Ternary Search Algorithm With Example

Details: Written by: Sudhiksha.Malla; Category: Competitive Programming

Ternary Search uses the principle of Divide And Conquer.

It is similar to Binary Search Algorithm. But here, we divide the sub-array into three parts rather than two parts. For this, we use two middle values mid1 and mid2.

mid1 = low + ( ( high - low ) / 3 )
mid2 = high – ( ( high - low ) / 3 )

where, low is the index of starting element of the sub-array to be searched, high is the index of last element of that sub-array.

After finding the values of mid1 and mid2, we compare key with the values of input_array[mid1] and input_array[mid2].

If key == input_array[mid1], key is found at position mid1 of input_array.
If key == input_array[mid2], key is found at position mid2 of input_array.
If key < input_array[mid1], we need to search the key in the first part of the sub-array.
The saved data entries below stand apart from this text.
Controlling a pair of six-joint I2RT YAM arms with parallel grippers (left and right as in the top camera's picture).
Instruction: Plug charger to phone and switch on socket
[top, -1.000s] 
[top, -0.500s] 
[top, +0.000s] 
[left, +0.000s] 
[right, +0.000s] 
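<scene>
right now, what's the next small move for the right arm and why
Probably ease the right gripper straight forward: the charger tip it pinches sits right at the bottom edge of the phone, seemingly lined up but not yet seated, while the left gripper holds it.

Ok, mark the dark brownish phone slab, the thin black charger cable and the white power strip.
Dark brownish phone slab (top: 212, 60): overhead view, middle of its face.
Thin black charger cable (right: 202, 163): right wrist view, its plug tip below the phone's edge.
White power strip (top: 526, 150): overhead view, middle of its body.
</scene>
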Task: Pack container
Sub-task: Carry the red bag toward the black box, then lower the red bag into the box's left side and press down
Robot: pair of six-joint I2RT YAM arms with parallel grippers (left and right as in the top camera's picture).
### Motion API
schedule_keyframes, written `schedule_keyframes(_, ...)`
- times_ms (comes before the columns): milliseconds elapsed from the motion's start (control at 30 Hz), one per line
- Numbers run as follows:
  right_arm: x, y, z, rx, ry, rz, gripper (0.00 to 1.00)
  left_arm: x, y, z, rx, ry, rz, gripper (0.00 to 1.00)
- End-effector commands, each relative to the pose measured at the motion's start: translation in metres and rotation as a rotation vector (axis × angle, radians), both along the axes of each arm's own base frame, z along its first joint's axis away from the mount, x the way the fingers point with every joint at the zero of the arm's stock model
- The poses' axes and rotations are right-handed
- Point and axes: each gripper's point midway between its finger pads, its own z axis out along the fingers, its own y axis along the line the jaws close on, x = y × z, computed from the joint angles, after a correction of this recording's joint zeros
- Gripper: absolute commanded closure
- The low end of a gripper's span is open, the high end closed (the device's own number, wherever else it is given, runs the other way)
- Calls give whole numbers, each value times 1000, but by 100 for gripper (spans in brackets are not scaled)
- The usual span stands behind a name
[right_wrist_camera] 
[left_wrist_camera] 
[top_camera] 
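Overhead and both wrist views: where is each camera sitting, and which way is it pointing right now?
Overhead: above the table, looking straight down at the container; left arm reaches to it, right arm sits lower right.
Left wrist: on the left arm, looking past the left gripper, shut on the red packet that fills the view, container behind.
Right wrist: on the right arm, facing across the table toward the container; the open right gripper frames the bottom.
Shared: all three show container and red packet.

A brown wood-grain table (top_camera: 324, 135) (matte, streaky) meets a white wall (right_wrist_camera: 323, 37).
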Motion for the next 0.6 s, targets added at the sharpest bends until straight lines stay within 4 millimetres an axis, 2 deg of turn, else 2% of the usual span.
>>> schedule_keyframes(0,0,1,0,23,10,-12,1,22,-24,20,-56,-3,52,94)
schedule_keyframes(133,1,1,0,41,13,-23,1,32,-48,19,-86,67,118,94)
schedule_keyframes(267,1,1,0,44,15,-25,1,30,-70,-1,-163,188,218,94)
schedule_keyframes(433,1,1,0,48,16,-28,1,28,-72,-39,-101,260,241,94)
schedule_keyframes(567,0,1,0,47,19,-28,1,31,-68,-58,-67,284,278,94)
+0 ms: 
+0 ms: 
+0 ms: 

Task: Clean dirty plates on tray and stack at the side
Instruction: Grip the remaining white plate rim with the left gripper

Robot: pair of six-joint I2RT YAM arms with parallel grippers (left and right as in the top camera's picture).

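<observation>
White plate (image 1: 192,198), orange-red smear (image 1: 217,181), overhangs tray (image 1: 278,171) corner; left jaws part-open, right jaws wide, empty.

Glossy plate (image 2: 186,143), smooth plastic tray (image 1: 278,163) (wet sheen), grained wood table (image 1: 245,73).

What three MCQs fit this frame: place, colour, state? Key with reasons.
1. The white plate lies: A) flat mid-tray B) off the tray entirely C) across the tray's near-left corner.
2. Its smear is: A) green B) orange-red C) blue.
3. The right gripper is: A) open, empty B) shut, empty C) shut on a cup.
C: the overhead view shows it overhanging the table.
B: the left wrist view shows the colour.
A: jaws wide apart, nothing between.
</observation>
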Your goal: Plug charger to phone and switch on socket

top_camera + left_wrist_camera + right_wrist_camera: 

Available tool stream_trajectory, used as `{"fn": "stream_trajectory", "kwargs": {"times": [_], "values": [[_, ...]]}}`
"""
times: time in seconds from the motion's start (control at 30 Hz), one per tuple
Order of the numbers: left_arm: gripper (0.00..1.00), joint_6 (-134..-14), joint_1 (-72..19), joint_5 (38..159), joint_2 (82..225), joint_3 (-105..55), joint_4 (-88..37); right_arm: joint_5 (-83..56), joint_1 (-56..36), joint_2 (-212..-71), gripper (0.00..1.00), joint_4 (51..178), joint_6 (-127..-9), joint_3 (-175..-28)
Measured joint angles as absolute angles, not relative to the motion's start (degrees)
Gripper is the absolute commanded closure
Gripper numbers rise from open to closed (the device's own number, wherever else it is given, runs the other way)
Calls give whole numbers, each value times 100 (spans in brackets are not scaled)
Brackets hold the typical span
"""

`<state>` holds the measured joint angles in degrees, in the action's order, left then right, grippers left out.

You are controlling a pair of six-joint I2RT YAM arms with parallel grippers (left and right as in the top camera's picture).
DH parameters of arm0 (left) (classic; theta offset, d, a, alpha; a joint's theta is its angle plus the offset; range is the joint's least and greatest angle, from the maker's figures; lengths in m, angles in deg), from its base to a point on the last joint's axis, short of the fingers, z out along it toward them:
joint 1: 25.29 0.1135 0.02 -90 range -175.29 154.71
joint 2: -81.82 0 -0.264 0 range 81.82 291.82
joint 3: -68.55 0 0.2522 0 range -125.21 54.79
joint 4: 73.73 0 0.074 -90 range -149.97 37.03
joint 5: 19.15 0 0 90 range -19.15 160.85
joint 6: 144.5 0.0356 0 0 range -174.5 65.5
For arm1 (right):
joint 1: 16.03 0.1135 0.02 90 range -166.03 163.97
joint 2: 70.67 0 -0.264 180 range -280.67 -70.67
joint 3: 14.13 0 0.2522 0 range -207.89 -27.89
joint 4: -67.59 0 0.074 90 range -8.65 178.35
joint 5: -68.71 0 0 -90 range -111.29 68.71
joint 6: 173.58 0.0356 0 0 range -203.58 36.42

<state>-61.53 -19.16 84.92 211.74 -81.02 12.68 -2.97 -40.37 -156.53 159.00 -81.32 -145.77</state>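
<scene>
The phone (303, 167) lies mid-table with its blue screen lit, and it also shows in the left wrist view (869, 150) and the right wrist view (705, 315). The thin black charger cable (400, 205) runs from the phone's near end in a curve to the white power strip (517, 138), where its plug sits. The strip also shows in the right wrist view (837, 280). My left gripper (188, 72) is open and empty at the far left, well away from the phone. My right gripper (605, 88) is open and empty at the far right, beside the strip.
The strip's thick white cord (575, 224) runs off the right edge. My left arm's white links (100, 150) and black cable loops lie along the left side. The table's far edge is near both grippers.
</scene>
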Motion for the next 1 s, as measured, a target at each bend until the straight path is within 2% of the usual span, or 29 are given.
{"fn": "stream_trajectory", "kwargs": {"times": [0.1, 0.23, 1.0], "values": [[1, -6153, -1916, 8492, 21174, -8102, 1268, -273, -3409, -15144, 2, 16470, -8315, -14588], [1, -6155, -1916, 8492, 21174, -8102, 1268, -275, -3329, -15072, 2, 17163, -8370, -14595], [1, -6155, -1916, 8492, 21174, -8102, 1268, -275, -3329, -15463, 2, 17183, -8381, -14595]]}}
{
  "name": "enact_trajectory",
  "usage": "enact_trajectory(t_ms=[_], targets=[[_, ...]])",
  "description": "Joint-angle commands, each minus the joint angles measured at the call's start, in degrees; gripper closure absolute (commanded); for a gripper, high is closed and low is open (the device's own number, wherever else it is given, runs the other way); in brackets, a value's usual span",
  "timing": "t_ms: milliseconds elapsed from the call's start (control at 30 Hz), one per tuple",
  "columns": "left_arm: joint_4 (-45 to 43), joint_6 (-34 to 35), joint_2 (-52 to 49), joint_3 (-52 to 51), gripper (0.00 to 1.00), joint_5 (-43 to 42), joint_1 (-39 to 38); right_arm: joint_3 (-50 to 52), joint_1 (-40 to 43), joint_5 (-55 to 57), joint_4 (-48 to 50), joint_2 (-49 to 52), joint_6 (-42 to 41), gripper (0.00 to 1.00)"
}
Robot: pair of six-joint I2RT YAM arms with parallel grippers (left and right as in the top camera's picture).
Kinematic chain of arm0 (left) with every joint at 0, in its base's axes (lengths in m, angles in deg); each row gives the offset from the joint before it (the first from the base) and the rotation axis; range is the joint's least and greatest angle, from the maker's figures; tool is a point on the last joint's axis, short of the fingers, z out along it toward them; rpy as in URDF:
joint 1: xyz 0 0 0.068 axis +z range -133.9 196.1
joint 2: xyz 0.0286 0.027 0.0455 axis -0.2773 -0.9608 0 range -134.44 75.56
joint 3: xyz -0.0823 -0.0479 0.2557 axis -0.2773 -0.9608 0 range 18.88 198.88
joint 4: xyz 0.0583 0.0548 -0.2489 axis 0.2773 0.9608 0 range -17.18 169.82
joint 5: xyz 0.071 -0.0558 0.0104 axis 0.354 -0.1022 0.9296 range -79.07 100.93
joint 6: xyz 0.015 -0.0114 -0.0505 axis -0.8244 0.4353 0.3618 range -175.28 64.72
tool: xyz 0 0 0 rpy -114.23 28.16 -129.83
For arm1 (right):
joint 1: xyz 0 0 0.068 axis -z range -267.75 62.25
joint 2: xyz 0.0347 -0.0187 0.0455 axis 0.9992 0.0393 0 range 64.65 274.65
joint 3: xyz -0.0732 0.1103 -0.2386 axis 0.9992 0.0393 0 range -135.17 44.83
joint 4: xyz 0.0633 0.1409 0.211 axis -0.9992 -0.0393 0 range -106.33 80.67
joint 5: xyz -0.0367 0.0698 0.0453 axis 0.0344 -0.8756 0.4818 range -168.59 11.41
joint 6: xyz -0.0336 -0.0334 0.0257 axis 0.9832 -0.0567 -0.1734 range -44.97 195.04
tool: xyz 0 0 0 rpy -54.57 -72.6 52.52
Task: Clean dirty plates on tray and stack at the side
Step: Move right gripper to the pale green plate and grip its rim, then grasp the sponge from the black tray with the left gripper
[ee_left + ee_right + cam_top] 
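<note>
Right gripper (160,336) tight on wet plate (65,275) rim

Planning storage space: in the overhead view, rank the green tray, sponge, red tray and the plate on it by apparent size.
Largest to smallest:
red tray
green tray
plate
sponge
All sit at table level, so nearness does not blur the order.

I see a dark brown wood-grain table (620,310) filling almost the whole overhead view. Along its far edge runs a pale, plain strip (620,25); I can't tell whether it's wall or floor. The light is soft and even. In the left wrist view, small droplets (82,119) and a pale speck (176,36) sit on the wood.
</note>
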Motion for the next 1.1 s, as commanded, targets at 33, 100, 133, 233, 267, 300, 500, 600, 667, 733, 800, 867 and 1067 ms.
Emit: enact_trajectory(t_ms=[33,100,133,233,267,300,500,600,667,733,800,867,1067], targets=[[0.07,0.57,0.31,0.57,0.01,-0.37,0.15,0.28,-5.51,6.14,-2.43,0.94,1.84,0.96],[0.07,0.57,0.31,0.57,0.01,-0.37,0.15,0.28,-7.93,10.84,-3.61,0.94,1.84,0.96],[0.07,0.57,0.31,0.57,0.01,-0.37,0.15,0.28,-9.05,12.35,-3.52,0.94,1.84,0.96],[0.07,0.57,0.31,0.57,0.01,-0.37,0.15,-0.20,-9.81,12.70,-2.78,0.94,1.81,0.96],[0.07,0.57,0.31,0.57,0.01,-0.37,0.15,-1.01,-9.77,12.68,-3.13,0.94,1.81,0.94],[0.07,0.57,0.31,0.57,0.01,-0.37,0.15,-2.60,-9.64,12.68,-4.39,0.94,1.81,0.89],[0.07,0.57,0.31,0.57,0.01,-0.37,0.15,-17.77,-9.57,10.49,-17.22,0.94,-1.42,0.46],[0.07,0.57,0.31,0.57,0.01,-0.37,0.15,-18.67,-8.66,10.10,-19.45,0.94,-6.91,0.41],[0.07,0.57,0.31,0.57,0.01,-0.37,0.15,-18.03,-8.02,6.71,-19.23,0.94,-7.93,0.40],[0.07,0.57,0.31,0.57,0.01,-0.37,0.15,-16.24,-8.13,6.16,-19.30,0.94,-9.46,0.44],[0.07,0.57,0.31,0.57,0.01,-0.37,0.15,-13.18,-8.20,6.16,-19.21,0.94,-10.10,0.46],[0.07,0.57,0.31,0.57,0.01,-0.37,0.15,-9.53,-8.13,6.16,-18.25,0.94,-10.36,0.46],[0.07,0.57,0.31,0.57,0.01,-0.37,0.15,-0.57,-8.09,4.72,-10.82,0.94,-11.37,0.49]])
So, high = mid1 - 1. Now the sub-array ends at mid1-1.
If key > input_array[mid2], we need to search the key in the third part of the sub-array. So, low = mid2 + 1. Now the sub-array starts from mid2+1.
If input_array[mid1] < key < input_array[mid2], we need to search the key in the second part of the sub-array. So, low = mid1 + 1 and high = mid2 - 1. Now the sub-array starts at mid1+1 and ends at mid2-1.

Note : At each stage, the sub-array is reduced to one third of its length.

In this way, during each stage we check the possible range in which the key can lie in the sub-array and minimize the sub-array.

Let us look at ternary search with an example:

Let input_array = {12,18,23,25,29,32,35,40,58,66} and key = 23

Screenshot 83

Advantage of Ternary Search:

During each comparison, 66% of the elements are eliminated from the sub-array.

Disadvantage of binary search:

This algorithm does not work if the input_array is not in sorted order.

Time Complexity : O(log₃N)
Space Complexity : O(1)

Ternary Search is efficient than Binary Search and Linear Search in terms of its Time Complexity.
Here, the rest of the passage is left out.